* **Try it**: Your answer should consist of every line in the records that holds "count".

* **Task material**:
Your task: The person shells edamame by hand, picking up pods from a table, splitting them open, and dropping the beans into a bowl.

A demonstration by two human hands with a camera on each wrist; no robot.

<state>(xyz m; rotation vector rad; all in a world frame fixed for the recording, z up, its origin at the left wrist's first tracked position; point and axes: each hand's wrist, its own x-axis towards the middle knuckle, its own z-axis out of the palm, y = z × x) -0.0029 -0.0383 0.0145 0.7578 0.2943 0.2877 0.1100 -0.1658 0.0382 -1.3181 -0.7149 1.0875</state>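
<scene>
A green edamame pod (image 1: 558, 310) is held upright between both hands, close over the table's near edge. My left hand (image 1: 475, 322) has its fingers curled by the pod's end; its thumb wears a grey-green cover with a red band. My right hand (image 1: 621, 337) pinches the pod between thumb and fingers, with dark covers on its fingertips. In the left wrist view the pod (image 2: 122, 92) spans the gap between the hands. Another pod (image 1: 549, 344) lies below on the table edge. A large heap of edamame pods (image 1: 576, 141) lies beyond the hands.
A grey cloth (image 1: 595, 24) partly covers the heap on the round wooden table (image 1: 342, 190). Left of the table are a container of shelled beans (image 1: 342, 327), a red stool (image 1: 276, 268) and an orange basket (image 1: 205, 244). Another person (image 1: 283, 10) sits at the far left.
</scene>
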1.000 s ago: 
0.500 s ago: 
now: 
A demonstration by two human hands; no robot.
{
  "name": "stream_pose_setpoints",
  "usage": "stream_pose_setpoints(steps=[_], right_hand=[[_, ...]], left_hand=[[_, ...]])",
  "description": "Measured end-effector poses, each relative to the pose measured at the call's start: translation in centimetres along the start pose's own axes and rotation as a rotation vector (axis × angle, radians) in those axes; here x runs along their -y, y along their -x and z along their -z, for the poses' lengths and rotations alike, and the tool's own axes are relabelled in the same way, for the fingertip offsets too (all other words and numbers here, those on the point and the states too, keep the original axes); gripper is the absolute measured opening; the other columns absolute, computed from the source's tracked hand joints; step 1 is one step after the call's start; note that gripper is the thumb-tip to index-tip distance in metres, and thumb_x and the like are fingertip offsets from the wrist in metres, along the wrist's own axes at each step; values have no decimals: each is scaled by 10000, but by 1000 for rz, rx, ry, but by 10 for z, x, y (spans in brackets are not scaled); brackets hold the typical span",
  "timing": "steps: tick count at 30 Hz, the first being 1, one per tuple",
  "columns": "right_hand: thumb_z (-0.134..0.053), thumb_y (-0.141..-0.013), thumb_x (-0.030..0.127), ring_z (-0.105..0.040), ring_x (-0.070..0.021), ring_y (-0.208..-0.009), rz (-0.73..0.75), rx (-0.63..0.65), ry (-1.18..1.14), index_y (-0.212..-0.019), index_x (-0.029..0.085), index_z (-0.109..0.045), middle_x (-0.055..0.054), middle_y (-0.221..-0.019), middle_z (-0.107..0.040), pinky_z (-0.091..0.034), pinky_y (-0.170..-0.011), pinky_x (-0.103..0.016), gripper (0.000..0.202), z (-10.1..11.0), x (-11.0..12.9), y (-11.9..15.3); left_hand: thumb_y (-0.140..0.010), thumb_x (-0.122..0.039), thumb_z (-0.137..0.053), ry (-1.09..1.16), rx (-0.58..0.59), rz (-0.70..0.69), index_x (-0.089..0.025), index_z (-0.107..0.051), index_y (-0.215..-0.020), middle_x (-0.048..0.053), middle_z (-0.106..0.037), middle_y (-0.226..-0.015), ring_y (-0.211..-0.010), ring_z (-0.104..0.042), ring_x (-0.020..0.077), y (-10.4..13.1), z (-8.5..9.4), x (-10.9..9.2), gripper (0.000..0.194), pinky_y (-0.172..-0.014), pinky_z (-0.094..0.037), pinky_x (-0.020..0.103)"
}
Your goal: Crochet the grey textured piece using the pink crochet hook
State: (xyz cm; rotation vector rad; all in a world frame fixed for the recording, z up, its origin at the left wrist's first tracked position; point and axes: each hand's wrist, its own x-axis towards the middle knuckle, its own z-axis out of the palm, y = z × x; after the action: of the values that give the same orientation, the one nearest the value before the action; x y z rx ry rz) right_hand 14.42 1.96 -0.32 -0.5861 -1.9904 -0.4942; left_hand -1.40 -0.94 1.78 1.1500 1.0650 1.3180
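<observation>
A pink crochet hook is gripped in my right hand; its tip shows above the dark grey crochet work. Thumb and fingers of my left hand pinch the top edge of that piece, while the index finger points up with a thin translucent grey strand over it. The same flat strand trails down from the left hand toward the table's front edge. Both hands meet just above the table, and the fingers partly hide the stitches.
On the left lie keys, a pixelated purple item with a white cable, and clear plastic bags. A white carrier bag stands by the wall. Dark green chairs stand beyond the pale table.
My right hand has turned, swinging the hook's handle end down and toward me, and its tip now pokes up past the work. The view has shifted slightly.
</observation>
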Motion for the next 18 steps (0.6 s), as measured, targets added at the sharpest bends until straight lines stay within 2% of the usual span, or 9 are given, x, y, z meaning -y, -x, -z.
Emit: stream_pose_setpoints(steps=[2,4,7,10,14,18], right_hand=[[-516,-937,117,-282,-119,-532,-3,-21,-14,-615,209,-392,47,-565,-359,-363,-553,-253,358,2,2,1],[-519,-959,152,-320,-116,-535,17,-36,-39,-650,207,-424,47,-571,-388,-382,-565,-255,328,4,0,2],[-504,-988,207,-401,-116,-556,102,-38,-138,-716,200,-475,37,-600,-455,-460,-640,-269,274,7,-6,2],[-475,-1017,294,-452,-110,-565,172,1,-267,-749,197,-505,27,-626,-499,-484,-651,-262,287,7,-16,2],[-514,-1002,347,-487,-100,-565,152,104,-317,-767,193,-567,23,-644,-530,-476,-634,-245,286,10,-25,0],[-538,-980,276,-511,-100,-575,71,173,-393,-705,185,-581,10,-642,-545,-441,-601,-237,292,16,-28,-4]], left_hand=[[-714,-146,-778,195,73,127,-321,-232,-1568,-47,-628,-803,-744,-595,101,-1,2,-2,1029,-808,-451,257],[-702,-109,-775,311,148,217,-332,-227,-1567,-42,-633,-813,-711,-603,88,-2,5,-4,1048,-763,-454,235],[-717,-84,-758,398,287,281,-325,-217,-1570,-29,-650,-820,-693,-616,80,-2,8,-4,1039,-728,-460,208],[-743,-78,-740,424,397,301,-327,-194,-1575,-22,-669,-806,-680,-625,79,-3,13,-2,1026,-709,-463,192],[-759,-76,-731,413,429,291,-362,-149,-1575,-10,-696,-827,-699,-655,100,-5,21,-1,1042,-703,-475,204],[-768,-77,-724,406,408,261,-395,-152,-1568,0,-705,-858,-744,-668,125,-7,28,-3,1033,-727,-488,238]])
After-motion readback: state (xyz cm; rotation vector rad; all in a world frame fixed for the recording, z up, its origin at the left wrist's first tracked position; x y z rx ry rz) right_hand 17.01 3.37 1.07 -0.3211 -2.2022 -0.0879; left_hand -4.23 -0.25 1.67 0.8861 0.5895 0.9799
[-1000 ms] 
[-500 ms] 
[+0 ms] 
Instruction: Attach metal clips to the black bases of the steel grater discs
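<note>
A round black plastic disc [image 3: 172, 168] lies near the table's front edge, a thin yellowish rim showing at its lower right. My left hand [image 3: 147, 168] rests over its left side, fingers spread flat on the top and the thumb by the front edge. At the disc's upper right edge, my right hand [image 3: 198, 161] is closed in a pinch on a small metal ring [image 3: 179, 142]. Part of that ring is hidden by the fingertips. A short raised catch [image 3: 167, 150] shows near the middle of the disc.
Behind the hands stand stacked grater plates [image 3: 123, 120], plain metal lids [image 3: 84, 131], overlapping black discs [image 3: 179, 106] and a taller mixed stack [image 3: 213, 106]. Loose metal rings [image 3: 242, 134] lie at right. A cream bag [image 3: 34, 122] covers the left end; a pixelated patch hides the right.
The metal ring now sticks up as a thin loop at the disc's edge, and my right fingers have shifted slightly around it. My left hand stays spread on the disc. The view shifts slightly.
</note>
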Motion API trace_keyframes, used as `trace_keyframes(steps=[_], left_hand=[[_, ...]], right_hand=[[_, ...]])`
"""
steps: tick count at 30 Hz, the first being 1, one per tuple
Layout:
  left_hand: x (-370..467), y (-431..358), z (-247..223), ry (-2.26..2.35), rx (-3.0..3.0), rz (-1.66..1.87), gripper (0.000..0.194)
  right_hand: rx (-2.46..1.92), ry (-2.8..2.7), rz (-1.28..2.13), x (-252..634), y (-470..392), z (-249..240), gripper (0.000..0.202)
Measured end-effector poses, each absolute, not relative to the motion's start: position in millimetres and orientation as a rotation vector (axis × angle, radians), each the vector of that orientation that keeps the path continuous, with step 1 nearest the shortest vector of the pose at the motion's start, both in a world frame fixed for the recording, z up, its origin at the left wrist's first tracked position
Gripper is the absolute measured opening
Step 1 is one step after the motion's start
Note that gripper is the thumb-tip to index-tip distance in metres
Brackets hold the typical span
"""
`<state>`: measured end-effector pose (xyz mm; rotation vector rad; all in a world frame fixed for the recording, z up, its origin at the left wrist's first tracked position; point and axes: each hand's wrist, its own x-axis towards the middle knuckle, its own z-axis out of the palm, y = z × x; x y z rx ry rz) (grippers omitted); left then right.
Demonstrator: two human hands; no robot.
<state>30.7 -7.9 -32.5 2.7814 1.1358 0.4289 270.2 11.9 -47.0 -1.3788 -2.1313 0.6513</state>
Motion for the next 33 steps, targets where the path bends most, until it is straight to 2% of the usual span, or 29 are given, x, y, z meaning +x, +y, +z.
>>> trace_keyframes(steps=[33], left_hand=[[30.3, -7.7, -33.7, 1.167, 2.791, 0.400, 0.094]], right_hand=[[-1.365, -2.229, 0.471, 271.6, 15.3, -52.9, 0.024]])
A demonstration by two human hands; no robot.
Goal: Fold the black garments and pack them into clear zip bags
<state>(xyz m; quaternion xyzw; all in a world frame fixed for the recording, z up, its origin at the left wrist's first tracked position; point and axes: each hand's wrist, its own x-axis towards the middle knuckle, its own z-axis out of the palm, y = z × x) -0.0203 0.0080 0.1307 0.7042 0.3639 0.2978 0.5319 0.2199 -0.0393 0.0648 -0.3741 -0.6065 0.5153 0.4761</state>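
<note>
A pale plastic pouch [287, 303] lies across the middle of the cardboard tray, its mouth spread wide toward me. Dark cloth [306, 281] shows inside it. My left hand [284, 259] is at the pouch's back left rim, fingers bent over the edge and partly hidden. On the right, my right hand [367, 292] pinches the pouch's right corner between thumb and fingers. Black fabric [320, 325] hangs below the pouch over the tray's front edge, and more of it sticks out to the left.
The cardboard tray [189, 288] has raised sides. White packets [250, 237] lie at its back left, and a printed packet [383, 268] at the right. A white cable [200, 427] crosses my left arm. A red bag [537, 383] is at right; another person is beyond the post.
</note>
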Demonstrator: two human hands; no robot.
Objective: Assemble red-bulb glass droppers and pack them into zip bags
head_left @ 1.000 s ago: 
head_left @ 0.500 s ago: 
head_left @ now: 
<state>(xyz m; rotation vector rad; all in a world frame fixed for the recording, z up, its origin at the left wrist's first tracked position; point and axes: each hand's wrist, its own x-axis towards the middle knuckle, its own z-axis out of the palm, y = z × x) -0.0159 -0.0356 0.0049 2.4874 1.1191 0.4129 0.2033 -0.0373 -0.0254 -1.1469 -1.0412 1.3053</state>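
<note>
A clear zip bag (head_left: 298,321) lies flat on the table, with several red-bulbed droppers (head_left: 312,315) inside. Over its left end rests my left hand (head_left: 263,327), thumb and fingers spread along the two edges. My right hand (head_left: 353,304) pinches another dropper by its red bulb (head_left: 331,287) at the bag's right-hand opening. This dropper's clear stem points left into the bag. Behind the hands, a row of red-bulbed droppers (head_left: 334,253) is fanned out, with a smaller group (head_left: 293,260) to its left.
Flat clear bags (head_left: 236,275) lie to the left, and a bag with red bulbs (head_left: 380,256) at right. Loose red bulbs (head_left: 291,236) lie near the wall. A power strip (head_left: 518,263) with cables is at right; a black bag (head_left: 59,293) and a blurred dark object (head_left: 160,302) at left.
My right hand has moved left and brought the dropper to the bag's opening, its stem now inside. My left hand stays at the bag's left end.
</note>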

* **Exercise output**:
  "timing": "steps: tick count at 30 Hz, the first being 1, one per tuple",
steps: tick count at 30 Hz, the first being 1, one per tuple

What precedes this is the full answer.